Is it always wrong to discriminate against culture? by @jonathankdavis1

Answer by Jon Davis:

People will get pissed off by me saying this, but discrimination against culture is the only kind of discrimination we ought to practice.

Culture is not race, ethnicity, or gender. It also isn’t something as superficial as a brand of musical styles or a food. Nowhere in the world is worse off for having more variety in food. All these are the surface features that do not actually reflect what defines a culture. What does, are the fundamental underlying set of ideas which have become embedded in a people and define and direct the choices they make.
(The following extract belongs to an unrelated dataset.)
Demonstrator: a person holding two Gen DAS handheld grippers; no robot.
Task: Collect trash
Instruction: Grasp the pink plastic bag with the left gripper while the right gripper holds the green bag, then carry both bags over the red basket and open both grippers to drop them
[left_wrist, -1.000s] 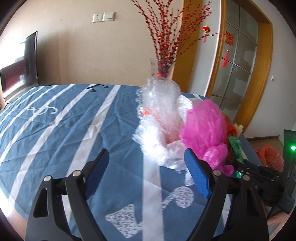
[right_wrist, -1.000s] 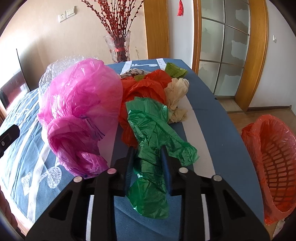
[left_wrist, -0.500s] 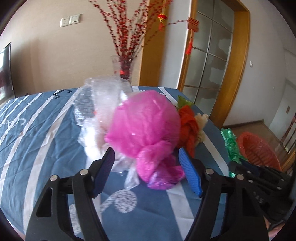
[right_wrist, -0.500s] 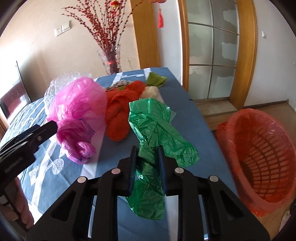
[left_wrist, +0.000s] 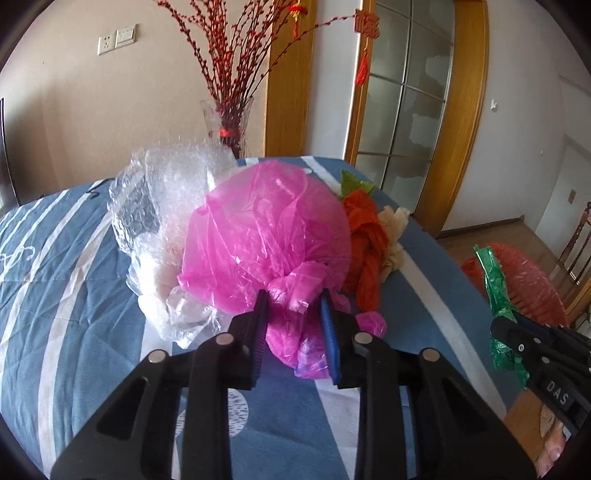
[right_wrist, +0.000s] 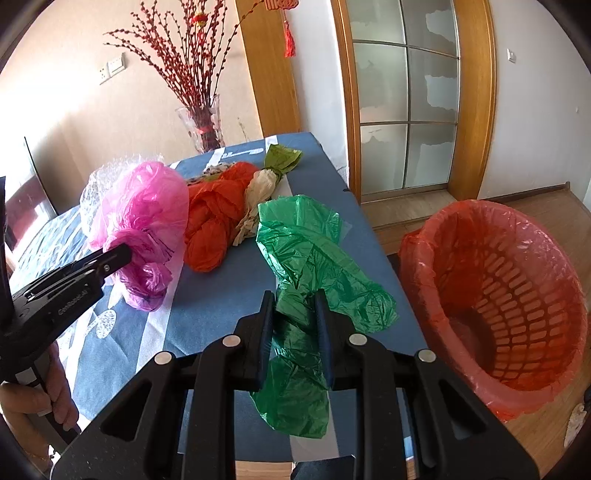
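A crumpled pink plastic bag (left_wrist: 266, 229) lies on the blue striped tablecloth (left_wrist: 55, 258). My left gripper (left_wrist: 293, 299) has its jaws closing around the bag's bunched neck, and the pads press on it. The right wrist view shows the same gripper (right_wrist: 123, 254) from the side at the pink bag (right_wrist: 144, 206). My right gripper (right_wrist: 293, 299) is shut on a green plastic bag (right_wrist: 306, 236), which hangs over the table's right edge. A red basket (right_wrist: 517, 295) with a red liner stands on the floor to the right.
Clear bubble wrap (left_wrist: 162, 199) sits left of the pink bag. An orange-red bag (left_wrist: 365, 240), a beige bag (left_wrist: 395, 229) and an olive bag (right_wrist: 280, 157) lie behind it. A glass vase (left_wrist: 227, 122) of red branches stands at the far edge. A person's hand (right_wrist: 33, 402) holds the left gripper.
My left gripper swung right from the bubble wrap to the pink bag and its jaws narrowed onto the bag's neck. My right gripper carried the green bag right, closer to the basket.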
For example, a culture which has embraced philosophies of Karl Marx will behave much differently than one in the tradition of Edmund Burke. A nation which has shifted to secularism will have different values inherent to it than one which upholds Christian values, and both will be radically different from one of the Islamic tradition, or even one where Confucianism was once the norm. Moreso, each and every culture today exists in a very complicated state of conflict between many competing, and often contradictory, systems of ideas within themselves, yet to be fully resolved. In many, the conflict is ripping the cultures apart, while a few use the conflicts of competing ideology to rationalize new solutions, which themselves will cause more disruption once they spread. An example of this would be Europe, where a philosophy of openness and egalitarianism pervaded following a century of bloody wars. Those ideas are being challenged today by increased internal struggles with security and Islamic colonization which is proving more and more unable to adapt and become part of the greater European culture which surrounds it.
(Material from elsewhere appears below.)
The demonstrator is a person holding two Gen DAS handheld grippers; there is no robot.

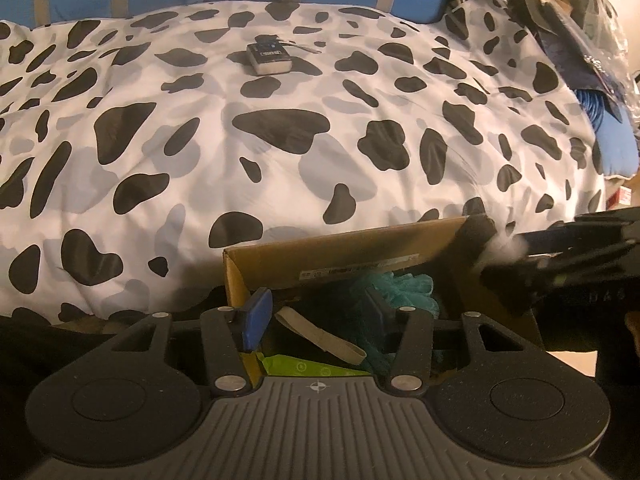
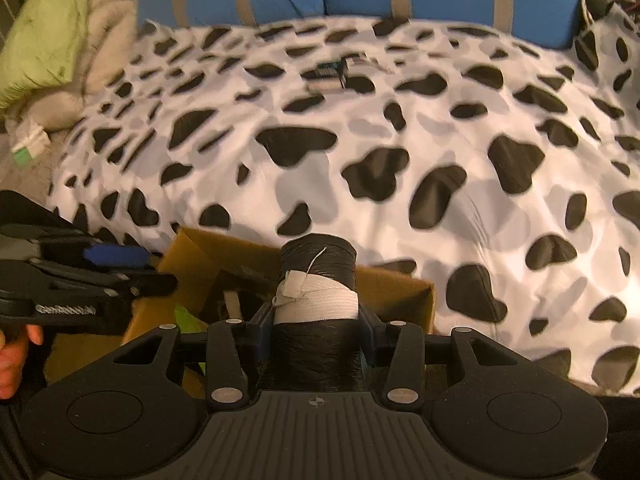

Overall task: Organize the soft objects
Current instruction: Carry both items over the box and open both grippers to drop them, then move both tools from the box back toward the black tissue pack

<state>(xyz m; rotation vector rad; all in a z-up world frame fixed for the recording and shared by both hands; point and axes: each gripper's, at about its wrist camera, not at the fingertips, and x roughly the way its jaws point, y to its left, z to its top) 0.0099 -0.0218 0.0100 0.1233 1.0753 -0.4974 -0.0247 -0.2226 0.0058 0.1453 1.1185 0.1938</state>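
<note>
Over the cardboard box [image 2: 400, 292] at 6 o'clock of the bed [image 2: 400, 152], my right gripper [image 2: 316, 320] hugs the black roll [image 2: 318, 264], left gripper [image 1: 316, 312] apart and empty; next, I'd drop it in.

A: Is anything showing words you can read?

B: Hardly. A white label strip [image 1: 356, 270] is running along the cardboard box [image 1: 320, 248], its print too small. The small book [image 1: 269, 59] on the bed is showing a blurred cover panel.

A: Any signs?

B: Round marks are showing on the green packet [image 1: 298, 367].
</note>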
That said, the reality of this is that all ideas are not equal and all don’t work together in the same society. More than this, when certain ideas are placed together, they always lead to predictable outcomes. What’s important to note, is that absolutely no one in the history of mankind ever thought they were evil. Every dictator, despot, and murderer of millions was acting in accordance with what they believed to be the best form of governance according to what they believed was right. Every single one believed they were acting in a way consistent with what was the good and moral thing to do… every single one.

To be clear… there is such a thing as a bad culture.
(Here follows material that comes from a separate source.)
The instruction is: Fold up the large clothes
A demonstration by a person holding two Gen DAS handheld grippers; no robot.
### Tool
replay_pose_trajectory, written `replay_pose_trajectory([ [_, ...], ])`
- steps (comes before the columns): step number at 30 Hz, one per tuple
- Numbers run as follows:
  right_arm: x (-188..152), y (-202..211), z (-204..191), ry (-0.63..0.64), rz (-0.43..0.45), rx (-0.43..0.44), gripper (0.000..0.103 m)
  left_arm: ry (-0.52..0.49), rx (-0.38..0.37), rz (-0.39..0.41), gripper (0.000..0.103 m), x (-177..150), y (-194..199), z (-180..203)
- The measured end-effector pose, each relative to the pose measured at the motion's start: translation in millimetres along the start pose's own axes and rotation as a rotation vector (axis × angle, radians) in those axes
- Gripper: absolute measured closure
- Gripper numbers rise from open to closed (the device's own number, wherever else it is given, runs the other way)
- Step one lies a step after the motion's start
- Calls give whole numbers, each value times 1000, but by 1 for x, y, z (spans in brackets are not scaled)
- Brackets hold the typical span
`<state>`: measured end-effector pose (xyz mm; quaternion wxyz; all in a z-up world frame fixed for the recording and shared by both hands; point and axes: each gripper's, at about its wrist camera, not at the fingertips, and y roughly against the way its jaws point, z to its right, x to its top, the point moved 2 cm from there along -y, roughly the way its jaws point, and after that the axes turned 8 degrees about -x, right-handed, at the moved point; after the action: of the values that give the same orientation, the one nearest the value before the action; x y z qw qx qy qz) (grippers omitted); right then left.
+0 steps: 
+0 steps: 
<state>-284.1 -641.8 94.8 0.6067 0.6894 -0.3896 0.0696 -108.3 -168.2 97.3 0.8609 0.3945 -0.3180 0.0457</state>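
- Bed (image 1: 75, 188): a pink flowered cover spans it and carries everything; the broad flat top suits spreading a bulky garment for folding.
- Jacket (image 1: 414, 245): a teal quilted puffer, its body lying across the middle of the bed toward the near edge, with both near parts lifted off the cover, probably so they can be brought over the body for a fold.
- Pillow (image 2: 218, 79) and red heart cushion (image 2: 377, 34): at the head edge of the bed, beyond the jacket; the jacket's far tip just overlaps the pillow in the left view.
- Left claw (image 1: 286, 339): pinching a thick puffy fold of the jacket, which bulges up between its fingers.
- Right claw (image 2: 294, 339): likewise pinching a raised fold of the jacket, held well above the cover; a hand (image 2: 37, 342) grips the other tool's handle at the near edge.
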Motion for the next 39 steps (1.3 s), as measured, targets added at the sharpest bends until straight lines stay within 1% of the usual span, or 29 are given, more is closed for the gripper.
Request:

In this example, the National Socialist Party of Germany circa the 1930’s had many economic policies which were very progressive for their day, and served well to elevate the everyday German out of the suffering they experienced following the First World War… but we don’t remember the National Socialist Party for their economic policies, do we? No, we remember the Holocaust, the Rape of Europa, lebensraum and the decimation of whole populations in systematic ethnic cleansing as their legacy. What is important to accept, is that the economic revolution they experienced was tied to the very same ideas which invariably led to the slaughter of over fifty million people. You simply couldn’t one in the way they did, without the other. Regardless, many Nazis lacked remorse for the collective actions of their party, because the ideas of Nazism were so ingrained in their moral rationality of the world, that they saw everything they did as good and necessary in the end. It is in this way that intentional famines were engineered in China, political purges in Soviet Russia, Colonialism from Europe, Baathism’s spread in the Middle East, and a regime of fanatical Islamists resurrected the Caliphate to the horror of the world. In every case, the leaders of the movements didn’t balk, because to them, they were never the bad guys.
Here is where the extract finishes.